What is required » The answer must consist of every line in the records that contains the word "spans".

[Source data]
::::::

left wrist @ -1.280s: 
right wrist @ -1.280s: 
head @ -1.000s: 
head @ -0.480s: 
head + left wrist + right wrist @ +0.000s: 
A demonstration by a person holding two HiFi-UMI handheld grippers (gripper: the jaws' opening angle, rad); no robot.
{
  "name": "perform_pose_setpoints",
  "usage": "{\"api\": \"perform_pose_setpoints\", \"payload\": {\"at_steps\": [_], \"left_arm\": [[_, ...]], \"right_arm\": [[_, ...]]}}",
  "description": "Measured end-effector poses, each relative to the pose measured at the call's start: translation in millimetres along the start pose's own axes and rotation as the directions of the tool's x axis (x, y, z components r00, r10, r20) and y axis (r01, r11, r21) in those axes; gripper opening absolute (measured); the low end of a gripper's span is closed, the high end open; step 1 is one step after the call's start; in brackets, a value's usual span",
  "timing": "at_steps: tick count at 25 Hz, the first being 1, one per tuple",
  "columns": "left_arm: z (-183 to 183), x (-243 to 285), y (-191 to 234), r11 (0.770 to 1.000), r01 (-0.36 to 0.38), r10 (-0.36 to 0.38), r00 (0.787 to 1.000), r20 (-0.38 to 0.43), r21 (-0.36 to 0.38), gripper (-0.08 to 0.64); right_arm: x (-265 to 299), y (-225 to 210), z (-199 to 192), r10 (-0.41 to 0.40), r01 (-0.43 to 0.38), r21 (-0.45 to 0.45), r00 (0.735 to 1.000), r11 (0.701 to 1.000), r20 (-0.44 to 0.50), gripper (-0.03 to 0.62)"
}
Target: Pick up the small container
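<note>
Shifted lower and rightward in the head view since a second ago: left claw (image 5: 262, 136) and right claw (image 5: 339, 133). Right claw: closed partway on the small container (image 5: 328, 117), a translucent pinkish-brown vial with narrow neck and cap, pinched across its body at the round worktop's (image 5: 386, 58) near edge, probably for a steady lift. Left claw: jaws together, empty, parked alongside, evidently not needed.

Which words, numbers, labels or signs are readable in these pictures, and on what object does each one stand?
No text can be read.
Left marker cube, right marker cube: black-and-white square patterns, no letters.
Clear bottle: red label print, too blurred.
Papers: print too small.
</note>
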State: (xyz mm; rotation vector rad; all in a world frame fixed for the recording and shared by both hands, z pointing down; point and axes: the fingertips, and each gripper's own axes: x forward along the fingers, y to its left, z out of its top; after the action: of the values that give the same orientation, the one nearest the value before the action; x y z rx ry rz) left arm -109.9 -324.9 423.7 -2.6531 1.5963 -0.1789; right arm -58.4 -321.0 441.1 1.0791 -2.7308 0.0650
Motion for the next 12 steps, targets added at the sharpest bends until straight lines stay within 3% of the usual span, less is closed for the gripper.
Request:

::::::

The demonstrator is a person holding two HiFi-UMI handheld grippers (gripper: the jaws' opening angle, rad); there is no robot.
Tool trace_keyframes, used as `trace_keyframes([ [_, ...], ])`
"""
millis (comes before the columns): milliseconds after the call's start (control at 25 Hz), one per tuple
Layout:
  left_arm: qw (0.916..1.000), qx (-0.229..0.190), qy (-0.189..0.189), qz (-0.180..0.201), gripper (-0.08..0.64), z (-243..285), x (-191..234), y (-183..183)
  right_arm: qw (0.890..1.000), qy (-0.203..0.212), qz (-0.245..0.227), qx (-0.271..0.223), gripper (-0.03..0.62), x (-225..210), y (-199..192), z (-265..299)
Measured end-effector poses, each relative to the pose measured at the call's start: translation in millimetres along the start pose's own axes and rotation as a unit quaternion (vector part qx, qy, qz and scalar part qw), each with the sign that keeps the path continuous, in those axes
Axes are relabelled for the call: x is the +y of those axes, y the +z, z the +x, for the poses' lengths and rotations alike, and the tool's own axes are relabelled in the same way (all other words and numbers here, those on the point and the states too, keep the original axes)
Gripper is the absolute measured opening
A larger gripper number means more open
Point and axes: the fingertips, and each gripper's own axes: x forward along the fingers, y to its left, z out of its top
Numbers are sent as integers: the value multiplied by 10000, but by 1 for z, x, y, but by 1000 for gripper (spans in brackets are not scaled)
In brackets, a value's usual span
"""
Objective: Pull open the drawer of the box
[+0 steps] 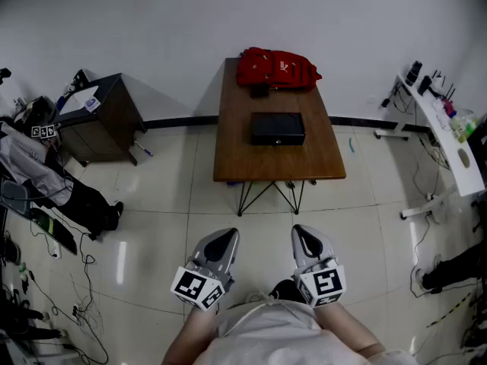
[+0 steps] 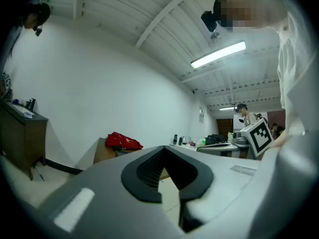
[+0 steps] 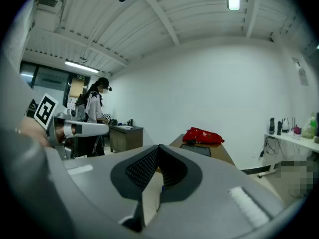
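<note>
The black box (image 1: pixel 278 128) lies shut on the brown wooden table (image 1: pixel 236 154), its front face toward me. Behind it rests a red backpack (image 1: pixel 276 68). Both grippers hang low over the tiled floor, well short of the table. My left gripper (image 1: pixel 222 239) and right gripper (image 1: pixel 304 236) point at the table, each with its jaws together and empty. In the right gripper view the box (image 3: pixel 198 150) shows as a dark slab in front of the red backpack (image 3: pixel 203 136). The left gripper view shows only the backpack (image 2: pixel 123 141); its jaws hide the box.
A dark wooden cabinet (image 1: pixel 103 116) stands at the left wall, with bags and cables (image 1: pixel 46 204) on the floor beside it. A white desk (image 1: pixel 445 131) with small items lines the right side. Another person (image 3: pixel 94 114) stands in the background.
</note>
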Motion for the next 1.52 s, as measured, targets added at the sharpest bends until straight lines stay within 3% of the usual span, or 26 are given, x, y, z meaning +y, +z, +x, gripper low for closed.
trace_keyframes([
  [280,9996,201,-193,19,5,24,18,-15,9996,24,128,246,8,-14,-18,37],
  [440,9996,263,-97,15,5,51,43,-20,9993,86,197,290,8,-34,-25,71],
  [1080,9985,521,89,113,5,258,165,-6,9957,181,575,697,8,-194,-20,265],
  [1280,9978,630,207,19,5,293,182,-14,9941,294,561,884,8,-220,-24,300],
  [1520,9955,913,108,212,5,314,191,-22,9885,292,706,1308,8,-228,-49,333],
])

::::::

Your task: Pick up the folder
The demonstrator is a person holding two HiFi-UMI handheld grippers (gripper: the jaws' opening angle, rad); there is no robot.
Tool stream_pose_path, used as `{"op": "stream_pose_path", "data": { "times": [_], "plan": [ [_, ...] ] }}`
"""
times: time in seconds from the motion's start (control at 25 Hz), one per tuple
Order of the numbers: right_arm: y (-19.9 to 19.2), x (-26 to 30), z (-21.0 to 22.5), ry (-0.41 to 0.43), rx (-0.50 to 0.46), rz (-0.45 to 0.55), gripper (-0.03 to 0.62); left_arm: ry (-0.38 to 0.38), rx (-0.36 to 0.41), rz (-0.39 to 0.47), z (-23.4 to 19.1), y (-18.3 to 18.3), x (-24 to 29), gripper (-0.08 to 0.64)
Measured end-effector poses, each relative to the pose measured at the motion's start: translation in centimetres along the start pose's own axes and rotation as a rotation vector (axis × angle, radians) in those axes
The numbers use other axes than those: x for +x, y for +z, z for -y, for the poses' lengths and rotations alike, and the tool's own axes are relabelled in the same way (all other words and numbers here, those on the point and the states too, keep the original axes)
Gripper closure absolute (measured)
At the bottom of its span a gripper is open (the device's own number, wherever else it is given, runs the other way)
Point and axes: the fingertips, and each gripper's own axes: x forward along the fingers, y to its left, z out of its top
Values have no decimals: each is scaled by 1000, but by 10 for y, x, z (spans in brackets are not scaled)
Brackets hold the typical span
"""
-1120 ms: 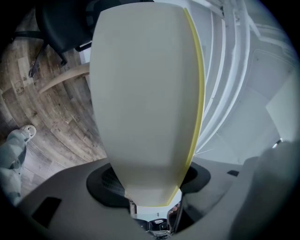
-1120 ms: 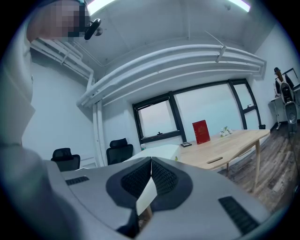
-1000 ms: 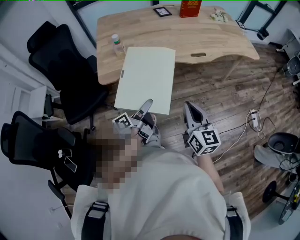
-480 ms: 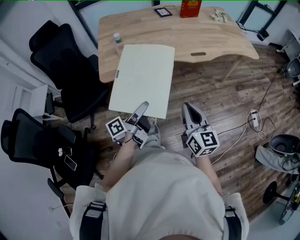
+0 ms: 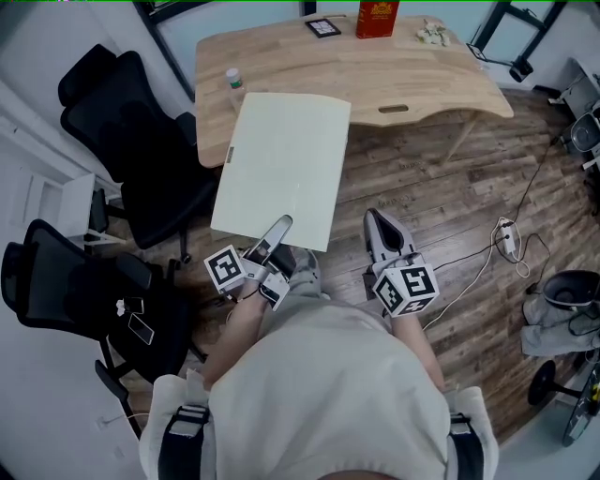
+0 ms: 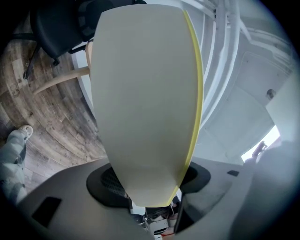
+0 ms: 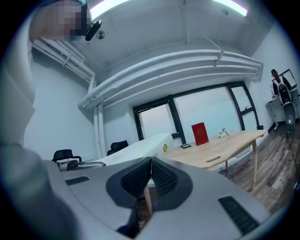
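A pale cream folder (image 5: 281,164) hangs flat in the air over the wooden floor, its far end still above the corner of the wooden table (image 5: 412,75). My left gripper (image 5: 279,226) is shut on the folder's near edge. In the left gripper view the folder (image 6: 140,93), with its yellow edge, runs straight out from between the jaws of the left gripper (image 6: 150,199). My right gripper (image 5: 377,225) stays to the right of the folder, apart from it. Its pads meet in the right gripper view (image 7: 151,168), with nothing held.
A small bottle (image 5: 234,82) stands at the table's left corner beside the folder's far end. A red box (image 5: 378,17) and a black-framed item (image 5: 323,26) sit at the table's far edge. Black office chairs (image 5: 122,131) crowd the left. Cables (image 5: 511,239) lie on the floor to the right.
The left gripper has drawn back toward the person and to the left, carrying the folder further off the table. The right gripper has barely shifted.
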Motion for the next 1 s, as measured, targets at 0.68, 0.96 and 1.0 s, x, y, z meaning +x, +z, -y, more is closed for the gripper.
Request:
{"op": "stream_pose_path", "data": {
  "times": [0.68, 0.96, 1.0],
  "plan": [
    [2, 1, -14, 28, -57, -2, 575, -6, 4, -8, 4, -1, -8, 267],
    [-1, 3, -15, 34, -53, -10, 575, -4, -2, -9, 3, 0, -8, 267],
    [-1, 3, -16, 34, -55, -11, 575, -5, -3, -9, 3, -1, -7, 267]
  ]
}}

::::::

Answer box »
Numbers are sent as integers: the value multiplied by 10000, but by 1 for z, x, y, but by 1000 for gripper (spans in brackets are not scaled)
Values have no decimals: each is scaled by 1000, but by 10 for y, x, z (spans in brackets are not scaled)

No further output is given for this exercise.